(i) To find the equation of the curve, integrate \(\frac{dy}{dx} = 3x^2 - 4x + 1\).

\(y = \int (3x^2 - 4x + 1) \, dx = x^3 - 2x^2 + x + c\).

Use the point (1, 5) to find \(c\):

\(5 = 1^3 - 2(1)^2 + 1 + c\)

\(5 = 1 - 2 + 1 + c\)

\(5 = 0 + c\)

\(c = 5\)

Thus, the equation of the curve is \(y = x^3 - 2x^2 + x + 5\).
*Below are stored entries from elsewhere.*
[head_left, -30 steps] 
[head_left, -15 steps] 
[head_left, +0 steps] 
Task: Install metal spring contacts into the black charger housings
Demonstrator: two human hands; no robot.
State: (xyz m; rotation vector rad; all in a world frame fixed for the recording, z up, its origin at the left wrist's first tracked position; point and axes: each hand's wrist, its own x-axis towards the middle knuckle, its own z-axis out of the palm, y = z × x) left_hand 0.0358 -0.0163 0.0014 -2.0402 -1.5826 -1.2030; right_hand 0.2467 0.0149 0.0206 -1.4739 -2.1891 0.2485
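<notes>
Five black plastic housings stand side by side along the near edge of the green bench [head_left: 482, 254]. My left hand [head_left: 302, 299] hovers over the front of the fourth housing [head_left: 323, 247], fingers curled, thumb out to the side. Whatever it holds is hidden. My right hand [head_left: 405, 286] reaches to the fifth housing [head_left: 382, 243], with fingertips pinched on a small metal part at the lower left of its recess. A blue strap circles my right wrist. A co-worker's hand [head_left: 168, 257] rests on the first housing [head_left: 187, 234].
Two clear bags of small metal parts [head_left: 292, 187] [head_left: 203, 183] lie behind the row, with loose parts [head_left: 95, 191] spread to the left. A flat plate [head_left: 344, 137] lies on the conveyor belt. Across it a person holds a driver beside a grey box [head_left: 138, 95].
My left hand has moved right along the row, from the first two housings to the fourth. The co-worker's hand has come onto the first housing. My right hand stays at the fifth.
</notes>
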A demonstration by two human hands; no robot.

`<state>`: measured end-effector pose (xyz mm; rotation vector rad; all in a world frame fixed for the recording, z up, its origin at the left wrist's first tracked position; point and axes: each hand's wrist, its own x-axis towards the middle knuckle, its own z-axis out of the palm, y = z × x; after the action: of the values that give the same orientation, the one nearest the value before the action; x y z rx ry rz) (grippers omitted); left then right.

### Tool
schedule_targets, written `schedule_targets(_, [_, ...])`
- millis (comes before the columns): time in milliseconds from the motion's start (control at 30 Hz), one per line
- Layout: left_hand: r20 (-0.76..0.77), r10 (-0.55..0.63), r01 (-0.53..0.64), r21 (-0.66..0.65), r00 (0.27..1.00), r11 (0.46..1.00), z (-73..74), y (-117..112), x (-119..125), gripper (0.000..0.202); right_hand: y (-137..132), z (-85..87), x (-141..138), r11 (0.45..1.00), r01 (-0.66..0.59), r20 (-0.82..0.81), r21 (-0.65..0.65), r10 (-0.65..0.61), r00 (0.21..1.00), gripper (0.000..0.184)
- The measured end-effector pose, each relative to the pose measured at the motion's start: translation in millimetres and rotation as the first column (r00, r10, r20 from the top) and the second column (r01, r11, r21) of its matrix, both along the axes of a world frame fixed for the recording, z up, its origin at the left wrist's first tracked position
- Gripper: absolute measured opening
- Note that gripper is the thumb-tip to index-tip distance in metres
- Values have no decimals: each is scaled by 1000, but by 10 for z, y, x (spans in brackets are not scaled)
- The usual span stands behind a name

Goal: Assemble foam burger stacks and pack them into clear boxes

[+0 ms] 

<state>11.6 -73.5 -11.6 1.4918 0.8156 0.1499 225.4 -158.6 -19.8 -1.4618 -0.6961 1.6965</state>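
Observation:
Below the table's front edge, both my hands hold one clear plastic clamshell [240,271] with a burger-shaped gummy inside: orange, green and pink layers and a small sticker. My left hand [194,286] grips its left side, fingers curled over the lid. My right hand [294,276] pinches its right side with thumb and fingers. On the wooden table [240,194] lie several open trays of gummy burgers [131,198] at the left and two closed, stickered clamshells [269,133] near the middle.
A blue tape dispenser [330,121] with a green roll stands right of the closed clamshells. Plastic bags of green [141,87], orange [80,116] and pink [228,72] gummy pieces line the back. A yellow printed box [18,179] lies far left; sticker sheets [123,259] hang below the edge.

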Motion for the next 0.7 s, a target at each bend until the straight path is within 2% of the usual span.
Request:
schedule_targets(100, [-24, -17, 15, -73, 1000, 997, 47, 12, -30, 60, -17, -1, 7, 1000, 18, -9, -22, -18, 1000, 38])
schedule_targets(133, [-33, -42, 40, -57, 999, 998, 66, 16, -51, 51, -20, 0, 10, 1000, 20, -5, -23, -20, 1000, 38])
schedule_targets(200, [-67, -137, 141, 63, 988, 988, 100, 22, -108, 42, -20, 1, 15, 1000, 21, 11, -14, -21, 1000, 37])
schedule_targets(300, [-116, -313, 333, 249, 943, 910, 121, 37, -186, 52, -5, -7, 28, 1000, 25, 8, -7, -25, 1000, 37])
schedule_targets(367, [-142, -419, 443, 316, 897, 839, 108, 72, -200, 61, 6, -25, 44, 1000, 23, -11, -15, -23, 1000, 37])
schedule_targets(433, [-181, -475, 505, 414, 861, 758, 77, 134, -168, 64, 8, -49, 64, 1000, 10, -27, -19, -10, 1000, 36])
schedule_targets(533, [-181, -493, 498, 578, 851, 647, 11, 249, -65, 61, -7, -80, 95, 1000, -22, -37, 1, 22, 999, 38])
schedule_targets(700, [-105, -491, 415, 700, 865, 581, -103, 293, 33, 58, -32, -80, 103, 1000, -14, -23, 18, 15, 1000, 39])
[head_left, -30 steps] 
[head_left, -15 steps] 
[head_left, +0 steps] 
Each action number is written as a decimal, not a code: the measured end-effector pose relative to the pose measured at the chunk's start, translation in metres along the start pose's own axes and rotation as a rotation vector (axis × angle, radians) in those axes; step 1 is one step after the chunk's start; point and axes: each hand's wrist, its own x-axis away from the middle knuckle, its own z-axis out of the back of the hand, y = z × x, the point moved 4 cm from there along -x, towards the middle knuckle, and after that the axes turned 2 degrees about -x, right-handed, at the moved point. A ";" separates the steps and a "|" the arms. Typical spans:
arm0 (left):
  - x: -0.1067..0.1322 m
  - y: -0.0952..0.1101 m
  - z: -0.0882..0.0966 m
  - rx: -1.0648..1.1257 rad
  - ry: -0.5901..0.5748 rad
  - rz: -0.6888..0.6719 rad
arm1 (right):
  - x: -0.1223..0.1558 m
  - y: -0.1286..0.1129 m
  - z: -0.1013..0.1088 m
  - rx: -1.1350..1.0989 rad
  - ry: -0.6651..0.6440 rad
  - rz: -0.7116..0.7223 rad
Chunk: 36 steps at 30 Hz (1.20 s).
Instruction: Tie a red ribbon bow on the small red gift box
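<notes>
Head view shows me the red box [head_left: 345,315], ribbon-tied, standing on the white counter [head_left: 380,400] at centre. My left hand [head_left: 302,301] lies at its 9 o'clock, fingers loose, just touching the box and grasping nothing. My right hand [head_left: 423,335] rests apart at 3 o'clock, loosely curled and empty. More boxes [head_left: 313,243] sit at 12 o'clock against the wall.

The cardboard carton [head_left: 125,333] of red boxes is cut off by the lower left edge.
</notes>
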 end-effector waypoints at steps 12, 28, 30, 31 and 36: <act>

(ii) To find where the gradient is positive, solve \(3x^2 - 4x + 1 > 0\).

Factorize or use the quadratic formula to find the roots:

\(3x^2 - 4x + 1 = 0\)

\(x = \frac{-b \pm \sqrt{b^2 - 4ac}}{2a} = \frac{4 \pm \sqrt{(-4)^2 - 4 \cdot 3 \cdot 1}}{2 \cdot 3}\)

\(x = \frac{4 \pm \sqrt{16 - 12}}{6}\)

\(x = \frac{4 \pm 2}{6}\)

\(x = 1\) or \(x = \frac{1}{3}\)

The inequality \(3x^2 - 4x + 1 > 0\) holds for \(x < \frac{1}{3}\) and \(x > 1\).